While a wholesale recission of all rules finalized in the previous administration is unlikely, this range illustrates some of the potential savings of the Trump Administration’s deregulatory agenda. Moreover, any further deregulatory actions aimed at earlier regulations could generate additional savings, which will likely occur given President Trump’s 1-in-10-out regulatory budget. Taken together, the upper bound associated with the elimination of just the Biden Administration’s regulations results in cost savings equivalent to a 0.29% to 0.78% boost in annual economic growth over 20 years. Using the Office of Management and Budget’s (OMB) rules of thumb and employing the FY 2025 Federal budget and economic outlook as a baseline, this additional economic growth generated by deregulation would reduce the Federal deficit by between $1.1 and $2.9 trillion over 10 years.[7]

An additional benefit of deregulation is lower inflation. As previously mentioned, regulations can substantially increase prices. A recent study finds that a 10-year moratorium on regulation growth would reduce the inflation rate by 0.60% annually. Moreover, since interest rates move with changes in inflation, the same study predicts that such a regulation moratorium would reduce Treasury rates by 0.70 percentage points over this period and reduce the Federal deficit by $630 billion over 10 years.

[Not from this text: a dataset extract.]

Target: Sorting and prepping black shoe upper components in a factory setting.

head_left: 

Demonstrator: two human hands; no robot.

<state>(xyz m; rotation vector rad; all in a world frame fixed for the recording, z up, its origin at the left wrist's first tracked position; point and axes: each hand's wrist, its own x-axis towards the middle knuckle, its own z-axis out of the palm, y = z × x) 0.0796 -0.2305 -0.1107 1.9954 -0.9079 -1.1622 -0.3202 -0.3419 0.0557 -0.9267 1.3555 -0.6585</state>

These benefits are in addition to the positive growth effects associated with deregulation.


[1] The seven energy conservation rules for appliances includes gas-instantaneous water heaters, conventional cooking products, dishwashers, clothes washers, clothes dryers, consumer furnaces, and commercial water heating equipment.

[2] The potential cost savings estimates reported above were provided by the agencies to the Council of Economic Advisors and will likely change as the deregulatory actions move through the rulemaking process. For reference, analysis from the American Action Forum’s Regulation Rodeo reported much higher costs for the original final rules: $870 billion for the EPA vehicle emission rule and $45 billion for the DOT rule.

[3] All estimates in this paper are presented in present value in 2024 dollars because regulations affect economic activity not just in the year imposed, but persistently and in many cases for decades. Regulations may also produce monetary benefits (e.g., cars with increased fuel efficiency are less expensive to operate since they consume less fuel) which should be subtracted from monetary costs when determining the net monetary savings from rolling back a regulation. In some cases, such monetary benefits are recorded by agencies as negative costs (see, e.g., Table 211 from the EPA tailpipe rule), but this varies by agency.

[4] This total does not include any 2025 Congressional Review Act resolutions. Because the EPA and DOT rules both impact vehicle emissions, there may be overlap in their regulatory requirements. In that case, savings from repealing both rules may be less than the sum of their standalone cost estimates.

[5] The length of the time horizon used for regulatory impact analysis (RIA) depends on how long a regulation is estimated to have an economic effect, which in some cases exceeds 20 years. For example, the EPA tailpipe emission rule considers costs and benefits out to 2055.

[6] Mulligan estimates $5.792 trillion in “true” regulatory costs based on the Biden Administration’s pace of rulemaking 41 months into office. The actual self-reported regulatory costs of agencies at the end of Biden’s term was 13.3% below Mulligan’s forecast. Therefore, if one adjusts Mulligan’s “true” regulation cost estimate accordingly, it drops to $5.020 trillion.

[7] According to OMB’s latest rules of thumb (see Table 2-4 in the FY25 Budget’s Analytical Perspectives), a sustained 1 percentage point increase in real GDP growth would result in deficit reduction of approximately $3.7 trillion over the 10-year budget window, using the FY25 Federal budget and economic outlook.